I’ll be the first to admit that I’m not the most environmentally conscientious person on the planet.

I recycle faithfully, and am sad that New Orleans lacks a residential glass recycling program. I buy local products whenever possible, which is usually pretty easy to do here, thankfully. All of the cleaning and personal care products in my home are “natural,” or as natural as they can be when they come off the shelf at Whole Foods.

And yet, there’s so much more I could be doing. I live in an extremely walkable neighborhood, yet I often find myself driving to places a short distance away, because the car makes it easier to combine multiple errands. I run the air conditioner like a fiend every time the temperature gets above 78 degrees. That aforementioned lack of glass recycling has never stopped me from buying a bottle of wine, either. So into the landfill that goes.

Like most people, I try to strike a balance between what works best for me- convenience-wise/cost-wise/everything else-wise- and what’s best for the world at large.

Pets pose a special consideration when it comes to thinking about the environment. You obviously want to do what’s best for them, but so many products aimed at pets are mass-produced, wildly expensive, inconvenient, or some combination of all three. Much of what’s on the market for pets is also made in China, which is its own can of worms.

For reasons relating to product safety, ecology, and worker’s rights, I try to avoid purchasing any products made in China. (Yet I’m typing this on an Apple product.

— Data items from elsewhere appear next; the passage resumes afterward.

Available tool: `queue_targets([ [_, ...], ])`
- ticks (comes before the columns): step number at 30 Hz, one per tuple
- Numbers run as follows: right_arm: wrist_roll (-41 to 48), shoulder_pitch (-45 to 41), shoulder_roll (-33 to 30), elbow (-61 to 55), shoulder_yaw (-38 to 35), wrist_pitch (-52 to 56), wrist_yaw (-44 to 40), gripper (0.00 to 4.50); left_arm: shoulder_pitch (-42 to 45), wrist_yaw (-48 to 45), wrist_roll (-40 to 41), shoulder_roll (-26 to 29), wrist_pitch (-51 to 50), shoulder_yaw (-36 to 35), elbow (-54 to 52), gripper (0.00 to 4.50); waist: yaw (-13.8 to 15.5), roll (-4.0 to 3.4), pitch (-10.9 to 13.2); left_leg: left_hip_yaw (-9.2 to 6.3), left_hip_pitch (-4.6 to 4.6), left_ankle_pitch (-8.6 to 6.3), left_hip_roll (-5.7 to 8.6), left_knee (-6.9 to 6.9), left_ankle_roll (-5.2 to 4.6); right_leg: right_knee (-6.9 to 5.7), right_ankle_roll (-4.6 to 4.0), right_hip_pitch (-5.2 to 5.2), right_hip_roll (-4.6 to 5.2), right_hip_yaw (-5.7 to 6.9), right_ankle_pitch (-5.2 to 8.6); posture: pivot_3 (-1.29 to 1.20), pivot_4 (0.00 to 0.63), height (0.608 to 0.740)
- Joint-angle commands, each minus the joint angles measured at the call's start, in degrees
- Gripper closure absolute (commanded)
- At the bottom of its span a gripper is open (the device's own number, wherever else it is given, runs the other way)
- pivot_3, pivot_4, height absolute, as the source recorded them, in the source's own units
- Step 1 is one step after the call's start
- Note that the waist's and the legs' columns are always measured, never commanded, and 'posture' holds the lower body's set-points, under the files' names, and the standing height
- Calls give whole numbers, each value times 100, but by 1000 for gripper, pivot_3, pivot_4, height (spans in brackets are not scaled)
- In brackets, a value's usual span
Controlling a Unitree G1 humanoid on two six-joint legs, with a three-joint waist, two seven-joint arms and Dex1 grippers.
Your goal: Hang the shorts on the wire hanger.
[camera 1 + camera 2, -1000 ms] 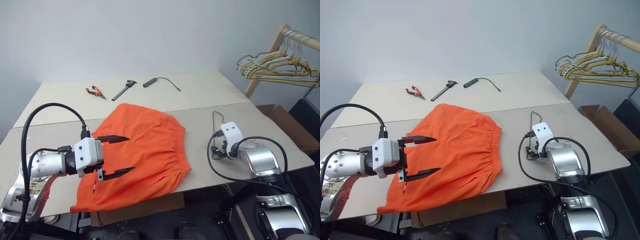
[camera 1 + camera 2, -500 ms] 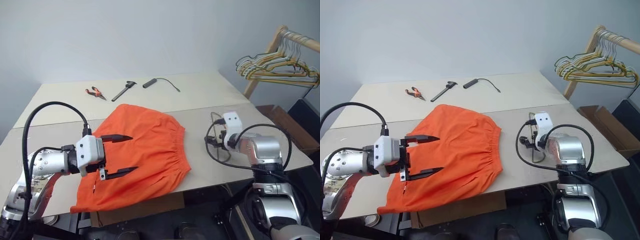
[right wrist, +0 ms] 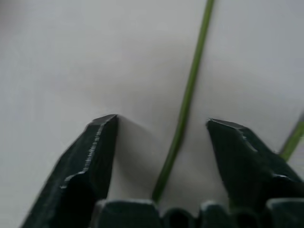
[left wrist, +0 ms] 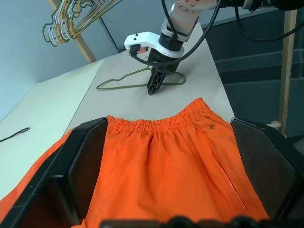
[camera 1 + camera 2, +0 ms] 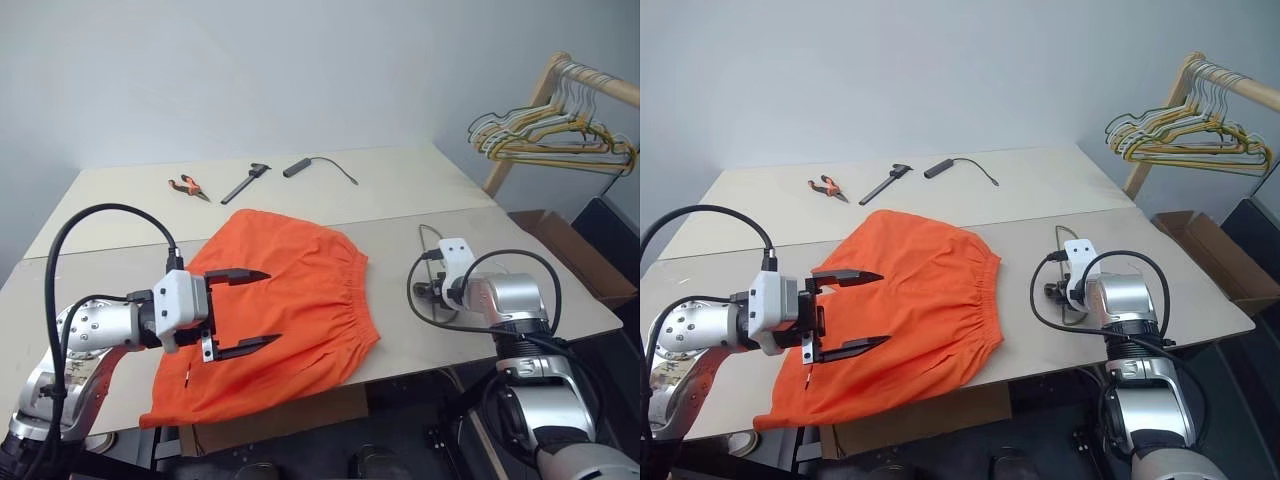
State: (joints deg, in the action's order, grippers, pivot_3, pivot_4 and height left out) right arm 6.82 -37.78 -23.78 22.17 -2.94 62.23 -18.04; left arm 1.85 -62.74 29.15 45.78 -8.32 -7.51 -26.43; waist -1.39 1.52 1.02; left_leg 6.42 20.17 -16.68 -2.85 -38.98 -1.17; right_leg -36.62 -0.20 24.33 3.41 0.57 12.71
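The orange shorts (image 5: 300, 290) lie flat on the near table, with the gathered waistband toward the right. My left gripper (image 5: 250, 310) hovers over their left half, open and pointing right, with nothing between its fingers. The thin green wire hanger (image 4: 121, 85) lies on the table to the right of the waistband. My right gripper (image 3: 159, 121) points down onto it. Its fingers (image 3: 97, 147) stand apart on the tabletop, and a strand of the hanger's wire (image 3: 186, 102) runs between them, touching neither.
On the far table lie orange-handled pliers (image 5: 190, 185), a black hand tool (image 5: 247, 182) and a black handle with a cable (image 5: 300, 166). A wooden rack at the right carries a cluster of pale hangers (image 5: 545, 135). A cardboard box (image 5: 565, 250) sits beyond the table's right edge.
My right arm has shifted forward and lowered its gripper onto the hanger wire, with the wrist rolled. The left gripper has kept its place over the shorts.
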Motion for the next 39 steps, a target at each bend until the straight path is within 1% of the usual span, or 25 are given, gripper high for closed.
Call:
queue_targets([
  [1,80,-21,130,214,-119,186,60,2313,96,9,-61,11,133,2,-142,0,-7,2,-1,0,0,0,0,0,0,0,0,0,0,0,0,45,0,740],
  [7,56,31,162,120,-3,263,54,4377,157,58,-55,23,129,-48,-199,0,-32,5,-5,0,0,0,-2,1,0,-1,7,-5,-1,-1,5,52,0,740],
  [8,51,34,171,119,6,259,63,4447,157,68,-74,17,136,-44,-187,0,-37,6,-6,0,0,0,-2,2,0,-1,8,-7,-2,-1,5,53,0,740],
  [12,46,13,215,65,-46,219,143,4447,161,154,-167,-52,175,-3,-149,0,-61,7,-6,0,0,0,-3,3,0,-2,12,-7,-2,-2,8,53,0,740],
  [14,45,8,249,-153,-104,92,226,4447,224,297,-247,-152,189,27,-115,0,-77,7,-6,0,1,0,-3,3,0,-2,14,-7,-2,-2,9,54,0,740],
  [16,48,18,260,-537,-88,-72,241,4447,417,725,-334,-373,-16,52,-26,0,-82,6,-5,0,2,0,-3,2,0,-2,14,-6,-2,-3,8,54,0,740],
  [19,118,155,250,-1504,33,-509,53,4447,818,1512,-358,-761,-588,55,172,0,-71,-6,3,-5,2,0,-1,2,0,-4,16,-1,-1,-3,7,52,0,740],
  [21,270,283,239,-2228,100,-913,-230,4447,1129,2043,97,-1002,-1392,-49,178,0,-74,-13,8,-8,4,0,1,2,0,-4,18,4,-1,-5,7,47,0,740],
  [23,475,380,226,-2815,144,-1105,-535,4447,1376,2477,729,-1299,-1989,-241,126,0,-70,-12,9,-16,5,0,1,2,0,-2,19,16,-1,-3,5,45,0,740],
  [26,608,565,304,-3498,251,-1852,-840,4447,1732,3182,1793,-1839,-2657,-559,69,0,-67,-10,9,-20,7,-4,1,2,-4,4,16,14,2,-1,3,45,0,740],
  [29,423,736,289,-3890,618,-2681,-1020,4447,2113,4001,2610,-2346,-3156,-760,197,0,-19,-8,9,-23,7,-7,3,2,-8,25,22,3,4,2,-1,49,0,740],
  [32,336,858,409,-4059,842,-3418,-1075,4447,2458,4794,3178,-2779,-3410,-891,407,0,40,-7,9,-22,9,-8,7,2,-9,44,32,-3,4,2,-10,54,0,740],
  [35,221,954,515,-4202,1090,-4002,-1128,4447,2705,5401,3633,-3215,-3360,-1044,583,0,62,-7,9,-21,9,-8,14,0,-10,52,35,-7,7,-4,-16,53,0,740],
  [39,153,1034,641,-4241,1263,-4389,-1106,4447,2826,5712,3719,-3367,-3310,-1004,618,0,71,-6,9,-21,11,-8,16,1,-10,56,33,-7,4,-4,-18,51,0,740],
])
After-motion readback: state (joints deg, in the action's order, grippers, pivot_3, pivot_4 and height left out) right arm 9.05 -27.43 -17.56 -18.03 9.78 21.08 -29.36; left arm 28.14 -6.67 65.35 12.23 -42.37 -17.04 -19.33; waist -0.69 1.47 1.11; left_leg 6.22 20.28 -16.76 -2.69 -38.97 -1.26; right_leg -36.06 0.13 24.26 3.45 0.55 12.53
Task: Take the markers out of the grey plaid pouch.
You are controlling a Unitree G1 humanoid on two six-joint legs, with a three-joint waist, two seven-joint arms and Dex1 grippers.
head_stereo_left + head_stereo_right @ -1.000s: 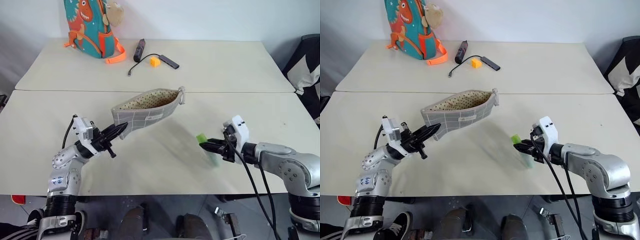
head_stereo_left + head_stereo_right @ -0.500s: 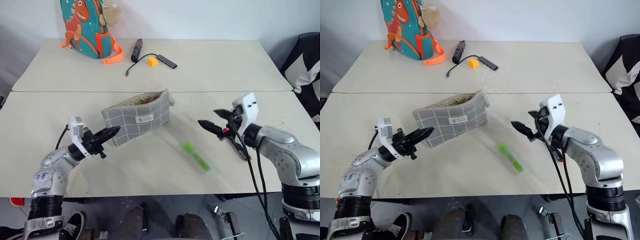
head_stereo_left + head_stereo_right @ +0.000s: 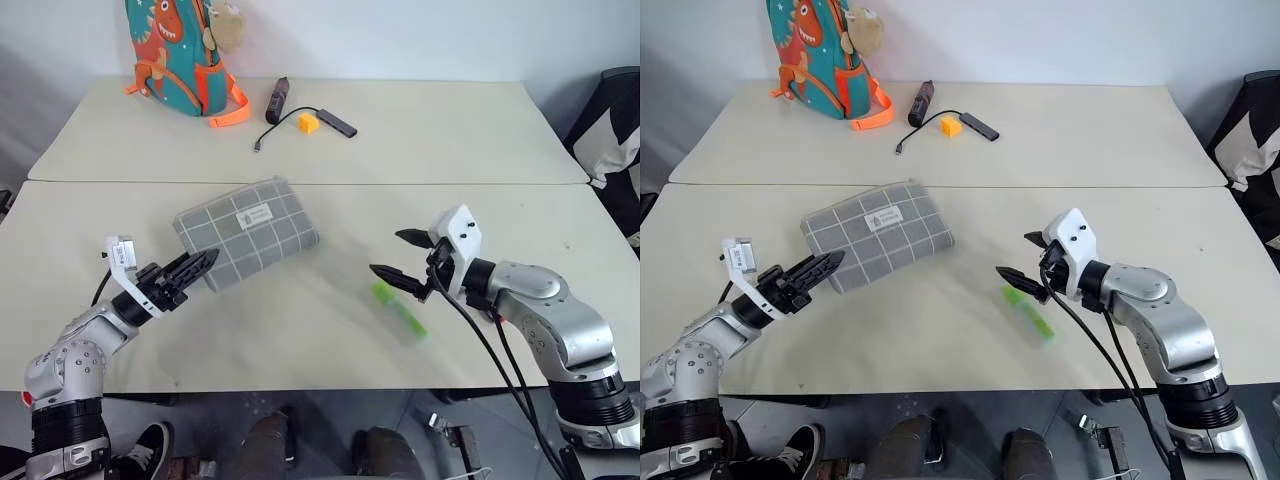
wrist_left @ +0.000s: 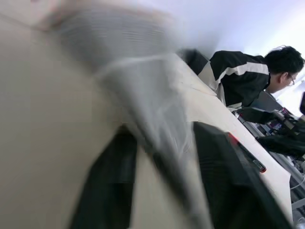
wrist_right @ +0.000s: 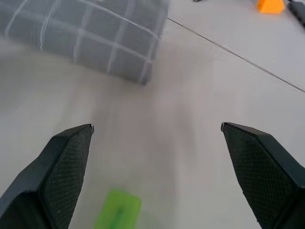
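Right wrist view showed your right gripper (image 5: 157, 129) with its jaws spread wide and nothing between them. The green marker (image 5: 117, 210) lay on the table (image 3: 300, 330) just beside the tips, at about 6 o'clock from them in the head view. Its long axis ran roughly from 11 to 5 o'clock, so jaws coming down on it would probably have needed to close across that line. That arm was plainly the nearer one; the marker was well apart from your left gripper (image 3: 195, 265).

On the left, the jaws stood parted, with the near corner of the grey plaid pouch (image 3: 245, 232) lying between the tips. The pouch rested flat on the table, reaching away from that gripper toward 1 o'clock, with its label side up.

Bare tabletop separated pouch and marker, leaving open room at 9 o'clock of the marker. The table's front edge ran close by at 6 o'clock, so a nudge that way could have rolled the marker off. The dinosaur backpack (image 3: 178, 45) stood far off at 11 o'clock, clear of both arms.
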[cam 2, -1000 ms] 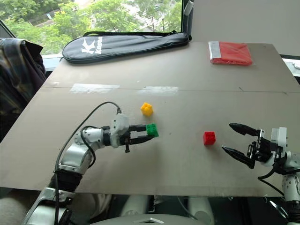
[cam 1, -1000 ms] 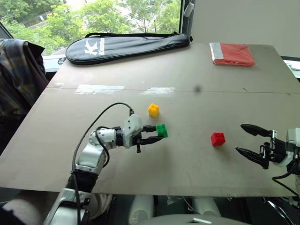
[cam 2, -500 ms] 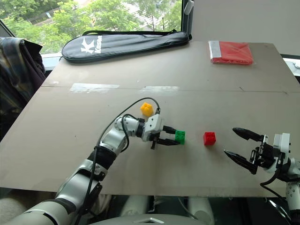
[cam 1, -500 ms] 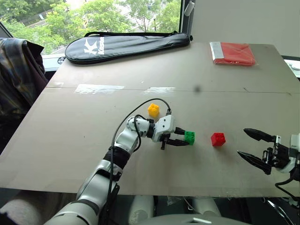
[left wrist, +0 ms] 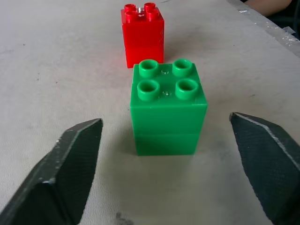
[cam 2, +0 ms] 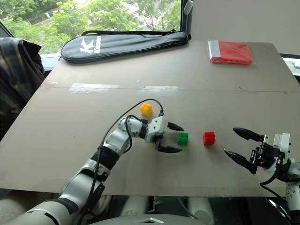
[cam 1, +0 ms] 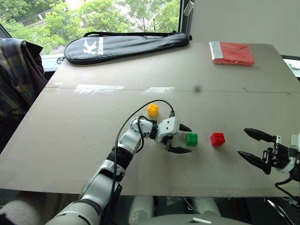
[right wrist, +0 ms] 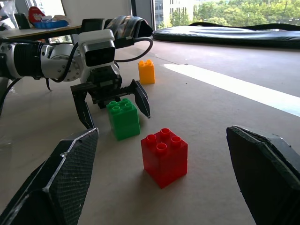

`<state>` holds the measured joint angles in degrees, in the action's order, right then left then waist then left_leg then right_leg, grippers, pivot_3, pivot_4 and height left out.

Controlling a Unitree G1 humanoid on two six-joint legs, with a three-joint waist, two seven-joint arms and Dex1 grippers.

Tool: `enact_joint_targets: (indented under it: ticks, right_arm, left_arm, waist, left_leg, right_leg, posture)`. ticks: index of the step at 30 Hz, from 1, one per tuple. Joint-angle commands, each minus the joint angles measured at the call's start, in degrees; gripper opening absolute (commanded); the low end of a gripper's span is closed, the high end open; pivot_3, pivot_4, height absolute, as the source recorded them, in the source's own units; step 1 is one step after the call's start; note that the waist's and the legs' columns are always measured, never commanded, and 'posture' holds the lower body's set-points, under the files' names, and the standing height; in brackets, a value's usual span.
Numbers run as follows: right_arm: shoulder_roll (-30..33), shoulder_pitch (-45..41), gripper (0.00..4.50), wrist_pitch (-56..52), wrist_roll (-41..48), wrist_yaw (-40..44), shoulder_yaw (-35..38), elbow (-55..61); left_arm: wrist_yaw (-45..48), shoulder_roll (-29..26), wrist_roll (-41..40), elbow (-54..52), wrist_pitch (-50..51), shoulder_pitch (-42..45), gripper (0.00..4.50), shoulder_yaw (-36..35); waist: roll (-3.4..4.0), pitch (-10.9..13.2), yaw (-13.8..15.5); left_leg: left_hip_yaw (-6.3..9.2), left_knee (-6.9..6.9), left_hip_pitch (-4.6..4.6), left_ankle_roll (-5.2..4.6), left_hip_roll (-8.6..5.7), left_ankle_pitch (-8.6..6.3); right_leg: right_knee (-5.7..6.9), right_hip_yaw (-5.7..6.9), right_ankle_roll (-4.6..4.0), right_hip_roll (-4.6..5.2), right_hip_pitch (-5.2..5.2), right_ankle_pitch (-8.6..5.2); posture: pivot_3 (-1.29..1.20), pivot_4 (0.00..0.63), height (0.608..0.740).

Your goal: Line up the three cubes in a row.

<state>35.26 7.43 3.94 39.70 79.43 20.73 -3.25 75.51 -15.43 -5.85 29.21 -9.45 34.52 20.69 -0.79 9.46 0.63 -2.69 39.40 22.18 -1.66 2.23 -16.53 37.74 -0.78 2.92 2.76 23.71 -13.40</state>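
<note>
Counter (cam 1: 93, 140): grey-brown board top with a seam across the middle and pale tape patches along it.
Green cube (cam 1: 191, 138): stands upright on the counter, studs up, between the two fingers of the left gripper, with a clear gap to each finger. Nothing touches it.
Red cube (cam 1: 217, 138): upright on the counter, just beside the green cube on the robot's right, apart from it by a small gap. The two sit at about the same depth on the counter.
Yellow cube (cam 1: 153, 110): upright, farther back on the counter and to the robot's left of the green one, out of line with the other two. The left arm's cable arcs near it.
Left gripper (cam 1: 185, 138): low over the counter, pointing to the robot's right; jaws spread wide around the green cube, holding nothing.
Right gripper (cam 1: 251, 147): near the counter's front edge on the robot's right, well apart from the red cube, aimed toward it; jaws wide apart, empty.
Black racket bag (cam 1: 124, 45): lies along the far left of the counter, white lettering on it.
Red packet (cam 1: 233, 53): flat, at the far right corner of the counter.
Plaid cloth (cam 1: 18, 75): draped beside the counter at far left.
</note>
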Motion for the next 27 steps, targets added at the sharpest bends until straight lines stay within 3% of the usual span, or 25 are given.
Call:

Made in China.) It has been a personal issue of mine for a long time, and doesn’t always make for easy or cheap shopping. Yet most times a new recall alert goes out, warning consumers about products that are a danger to pets’ health, I can breathe a sigh of relief. And suddenly, all that annoyance I had about spending ridiculous amounts of money on pet food made from free-range animals raised in the American South is worth it.  

Basically, I’m sort of a mess when it comes to the environment, but I try. Given that you’ve even taken the time to read this far, I’m guessing that you try, as well.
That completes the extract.